Here lies, Melanie. She wasn't anything out of the ordinary. She was just a mom, just a wife, but she was special to those who loved her and to those she loved."


I hope you feel special today. You are special to many people around you. Have an incredible, ordinary day.

12 comments:

Anonymous said...

This is an "Every Man's" post, meaning we can all relate. We fall so short, and yet we are blessed with full lives, and health and wealth beyond the dream of the average human. Good post.

Anonymous said...

I am in tears. Simply beautiful! Thanks for the reminder that it's the everyday things that matter in the end.

Grafted Branch said...

I plan to do my own hair and makeup at my funeral.

Anonymous said...

Recently found your blog and am certainly enjoying your Southern charmed humor. I'm a current resident of GA. Thanks for keeping it real, for all us girls.

Chrissy said...

Thanks for this!

There are blogs I've read where said blogger has perfect, obedient, homeschooled, well groomed children, lives in a tidy, organized, house and is married to a studly genius. She makes her own bread, sews everyone's clothes and has read the Bible through at least 57 times. She never has a bad day or an unkind thought, either.

I usually don't stick around blogs like that for very long. If I want a fairy tale I can head for the bookshelf in the children's room.

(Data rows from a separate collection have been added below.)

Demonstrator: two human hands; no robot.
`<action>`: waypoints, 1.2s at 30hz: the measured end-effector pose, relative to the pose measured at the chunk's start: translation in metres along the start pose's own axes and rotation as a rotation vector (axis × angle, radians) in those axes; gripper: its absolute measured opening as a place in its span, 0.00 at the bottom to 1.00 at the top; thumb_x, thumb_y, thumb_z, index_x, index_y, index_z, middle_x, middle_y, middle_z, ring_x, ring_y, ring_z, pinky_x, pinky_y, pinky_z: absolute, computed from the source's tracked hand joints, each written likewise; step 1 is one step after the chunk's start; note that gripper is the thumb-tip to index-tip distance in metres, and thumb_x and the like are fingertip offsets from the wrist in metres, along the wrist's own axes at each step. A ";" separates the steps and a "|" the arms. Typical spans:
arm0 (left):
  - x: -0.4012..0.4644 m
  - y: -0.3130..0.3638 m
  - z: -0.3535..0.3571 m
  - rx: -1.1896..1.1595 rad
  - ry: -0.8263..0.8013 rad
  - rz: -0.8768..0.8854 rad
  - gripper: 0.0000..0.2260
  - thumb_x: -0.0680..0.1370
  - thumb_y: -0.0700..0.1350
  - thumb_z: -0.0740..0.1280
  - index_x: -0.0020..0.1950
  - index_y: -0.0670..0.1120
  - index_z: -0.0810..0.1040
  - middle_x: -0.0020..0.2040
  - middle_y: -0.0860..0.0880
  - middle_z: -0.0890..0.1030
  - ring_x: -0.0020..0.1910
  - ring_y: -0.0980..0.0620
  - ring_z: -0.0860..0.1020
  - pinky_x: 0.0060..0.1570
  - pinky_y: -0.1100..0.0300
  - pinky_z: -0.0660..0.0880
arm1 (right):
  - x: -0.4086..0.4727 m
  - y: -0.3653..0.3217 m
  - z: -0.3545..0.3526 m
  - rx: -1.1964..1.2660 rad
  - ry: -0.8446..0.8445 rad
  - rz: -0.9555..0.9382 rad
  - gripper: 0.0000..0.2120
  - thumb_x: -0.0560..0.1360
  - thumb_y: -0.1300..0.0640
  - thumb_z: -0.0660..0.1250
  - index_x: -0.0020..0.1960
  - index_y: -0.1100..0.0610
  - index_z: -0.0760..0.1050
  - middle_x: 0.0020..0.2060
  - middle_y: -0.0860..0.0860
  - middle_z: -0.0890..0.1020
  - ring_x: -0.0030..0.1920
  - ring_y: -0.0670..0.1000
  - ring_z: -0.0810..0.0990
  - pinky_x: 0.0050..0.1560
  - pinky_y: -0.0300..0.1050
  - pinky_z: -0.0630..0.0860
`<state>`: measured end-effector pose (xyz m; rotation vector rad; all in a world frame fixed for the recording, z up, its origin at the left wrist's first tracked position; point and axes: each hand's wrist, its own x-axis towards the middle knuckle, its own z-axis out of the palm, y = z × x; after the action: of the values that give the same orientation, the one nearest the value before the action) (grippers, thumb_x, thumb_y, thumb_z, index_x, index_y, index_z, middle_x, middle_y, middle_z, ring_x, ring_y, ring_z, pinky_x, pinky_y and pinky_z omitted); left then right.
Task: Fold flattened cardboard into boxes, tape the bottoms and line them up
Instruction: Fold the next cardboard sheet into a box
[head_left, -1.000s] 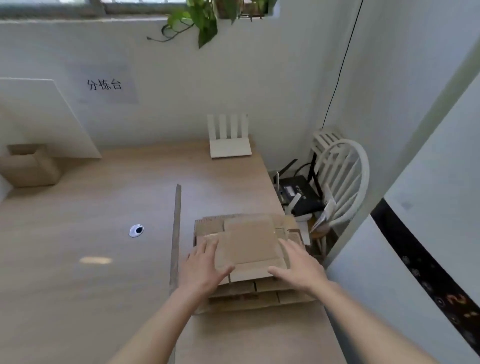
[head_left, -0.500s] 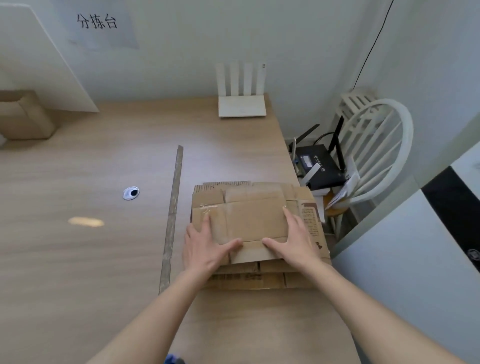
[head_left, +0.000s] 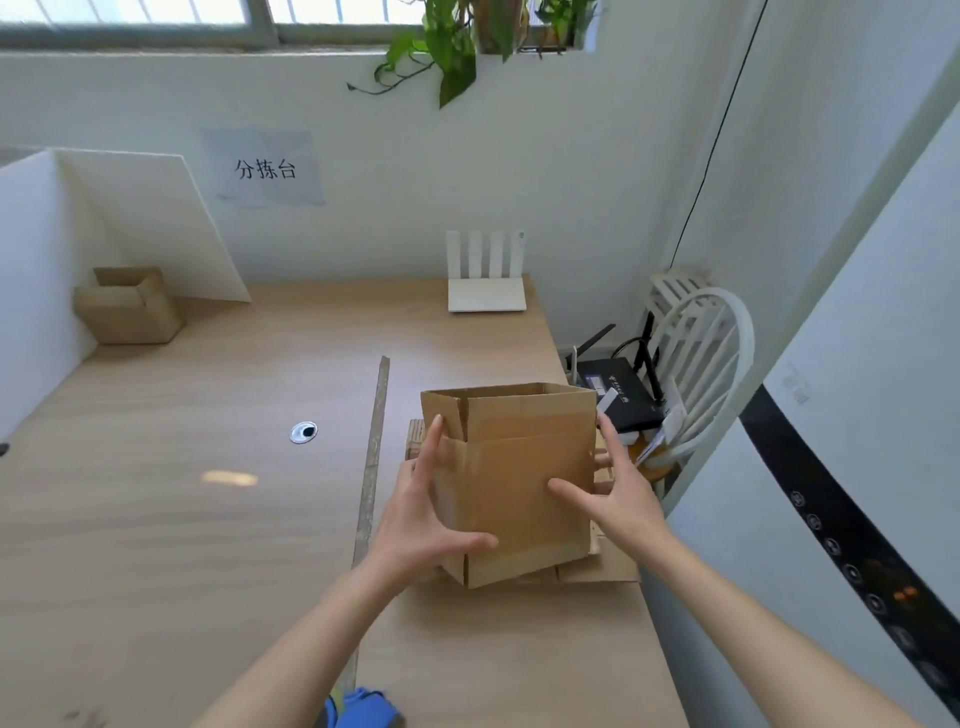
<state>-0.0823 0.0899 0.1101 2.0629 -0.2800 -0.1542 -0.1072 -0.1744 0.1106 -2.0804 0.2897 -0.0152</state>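
Observation:
A brown cardboard box (head_left: 519, 467), opened into an upright sleeve with its top open, is held just above a stack of flattened cardboard (head_left: 597, 569) near the table's right edge. My left hand (head_left: 421, 514) grips its left front corner, fingers up the left side and thumb across the front. My right hand (head_left: 618, 499) grips the right corner, thumb on the front face, fingers round the side. A formed box (head_left: 127, 312) stands at the far left by the wall.
A thin wooden strip (head_left: 371, 467) runs along the wooden table (head_left: 182, 519) left of the stack. A white router (head_left: 487, 291) stands at the back, a cable grommet (head_left: 303, 432) mid-table, a white chair (head_left: 701, 364) beyond the right edge, a blue object (head_left: 363, 709) at the bottom.
The top flat sheet, earlier pressed flat on the stack under both hands, is now lifted and opened into an upright box shape between my hands.

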 end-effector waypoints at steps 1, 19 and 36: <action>-0.010 0.001 0.000 -0.034 0.005 0.022 0.60 0.57 0.58 0.85 0.75 0.75 0.46 0.68 0.64 0.65 0.68 0.57 0.69 0.67 0.51 0.72 | -0.012 -0.001 -0.001 0.014 -0.004 -0.014 0.51 0.65 0.30 0.76 0.77 0.25 0.46 0.65 0.45 0.75 0.60 0.51 0.79 0.62 0.57 0.78; -0.187 -0.050 0.060 0.021 -0.078 0.142 0.46 0.69 0.62 0.77 0.77 0.72 0.49 0.71 0.64 0.61 0.67 0.69 0.64 0.61 0.68 0.67 | -0.189 0.082 0.022 -0.059 -0.112 0.044 0.13 0.73 0.39 0.75 0.51 0.41 0.74 0.62 0.32 0.77 0.62 0.43 0.77 0.65 0.57 0.77; -0.212 -0.058 0.044 0.298 -0.240 0.075 0.53 0.66 0.67 0.77 0.75 0.75 0.38 0.83 0.52 0.48 0.80 0.51 0.55 0.73 0.48 0.64 | -0.187 0.069 0.027 -0.456 -0.448 -0.050 0.51 0.71 0.33 0.73 0.80 0.30 0.40 0.64 0.41 0.60 0.52 0.45 0.74 0.43 0.35 0.76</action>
<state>-0.2895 0.1356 0.0363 2.3263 -0.5551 -0.3326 -0.2987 -0.1443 0.0581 -2.4650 -0.0413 0.5240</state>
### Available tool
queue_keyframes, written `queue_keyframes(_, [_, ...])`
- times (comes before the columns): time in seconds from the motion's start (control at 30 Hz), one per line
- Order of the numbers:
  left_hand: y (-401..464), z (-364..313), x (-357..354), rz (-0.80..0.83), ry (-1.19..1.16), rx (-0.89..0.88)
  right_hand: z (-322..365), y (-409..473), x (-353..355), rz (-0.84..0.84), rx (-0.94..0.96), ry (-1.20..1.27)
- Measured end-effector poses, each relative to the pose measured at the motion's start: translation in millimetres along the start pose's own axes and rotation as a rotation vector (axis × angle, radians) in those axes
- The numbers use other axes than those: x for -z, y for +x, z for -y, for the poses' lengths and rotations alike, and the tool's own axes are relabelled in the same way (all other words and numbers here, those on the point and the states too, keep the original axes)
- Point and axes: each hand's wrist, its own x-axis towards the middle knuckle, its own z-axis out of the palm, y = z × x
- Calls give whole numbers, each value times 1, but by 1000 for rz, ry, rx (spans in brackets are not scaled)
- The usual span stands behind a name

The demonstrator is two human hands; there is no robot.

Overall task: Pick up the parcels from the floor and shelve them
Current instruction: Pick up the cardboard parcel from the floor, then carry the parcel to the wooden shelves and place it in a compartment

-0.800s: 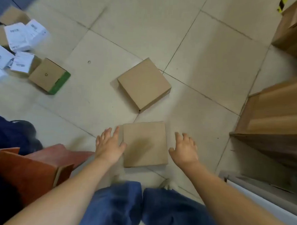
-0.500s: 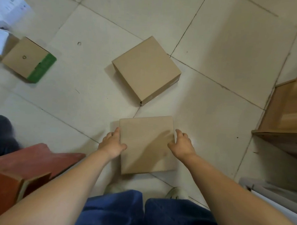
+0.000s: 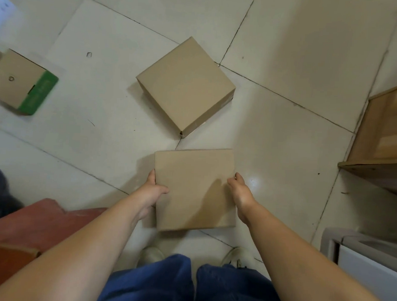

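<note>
Head view: flat square plain-brown cardboard parcel near the feet on pale floor tiles, clamped between both palms. Left hand pressed to the left edge, thumb over the top face; right hand pressed to the right edge, fingers curled under. Probably light, stiff, smooth-sided, so best gripped at opposite edges. Farther off, second square brown cardboard box; far left, green-flapped carton; right, wooden shelf.

1. Left hand: earlier open beside the near box; now clamped on its left edge.
2. Right hand: likewise, now gripping the right edge.
3. White parcels, upper left: gone from frame.
</note>
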Motion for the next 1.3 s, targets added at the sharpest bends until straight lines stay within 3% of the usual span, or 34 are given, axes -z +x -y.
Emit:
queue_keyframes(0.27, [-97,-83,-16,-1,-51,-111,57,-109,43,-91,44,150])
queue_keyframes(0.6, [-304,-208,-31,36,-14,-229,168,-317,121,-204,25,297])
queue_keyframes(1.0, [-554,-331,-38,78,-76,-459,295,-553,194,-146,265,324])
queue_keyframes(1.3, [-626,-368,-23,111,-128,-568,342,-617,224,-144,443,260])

I want to hear about how God is working in the lives of real women every day. I want to be reminded that it's the ordinary that is so very extraordinary. That's why I come here...

Big Mama said...

Well, Melanie I can't thank you enough for this post. It made me laugh and cry all at the same time. We may not be perfect, but we're Mama and that's what matters.

Tammy said...

Ok...this gal is near tears, PMS and pre-menapausel that I am...

Beautiful post. And you caught me during a week where I feel very overwhelmed. It's so easy to feel overworked, underappreciated...and worse yet, not valued by ourselves.
Thank you for reminding all of us who are mothers that we are doing so very much, with so much meaning, even in our so-called ordinary days.

(And thank you for your reply on my puppy post, too!)

And one more thing...I especially love that one line that you wrote, because it was so elequant and so how I feel nearly every day when I gaze at my kids...
"I pause and consider that these moments are fleeting, like a train leaving the station right there before my eyes." Wow.

Roxanne said...

Tonight at dinner as I watched my now 5 1/2 year old shovel food into his mouth--like he has done all of his 5 1/2 years. . .the first thing I was reminded of was how I spent the first 2 years of his life catching his dinner in my hands because he had rammed in a little too much. Then--like a light turning off and on--I had a glimpse of his pudgy baby fingers moving slowly yet determinedly toward his tray to pick up the next bite. . .the smooth, round cheeks surrounded by white blond curls. the picture was gone as quickly as it came replaced by this man-child who most definitely knows his way around a fork. Each day is a gift to us from a loving father--and he doesn't love us based on how perfectly we live those days--he loves us just because we are.

You are precious--and I've only "known" you about a week! Thank you for your lovely, thoughtful words.

BooMama said...

GOOD GRIEF I've had a devil of a time getting your comments to load.

Nonetheless.

I triple love this post. And will the internet PLEASE STOP MAKING ME CRY?

And of course I talk about my bad days. Sister has always told me that I am many things, but an actress is not one of them. :-)

Seriously: best post you've ever written. Just beautiful.

Nancy said...

You're definitely extraordinary. Your husband and a daughter know that, and so do I.
I hope you pulled others out of their funk, because, if everyone was like you, most of humanity would be in a better spot today.

Shannon said...

Melanie - This is just wonderful!

Anonymous said...

I really, really like this. Just too sweet.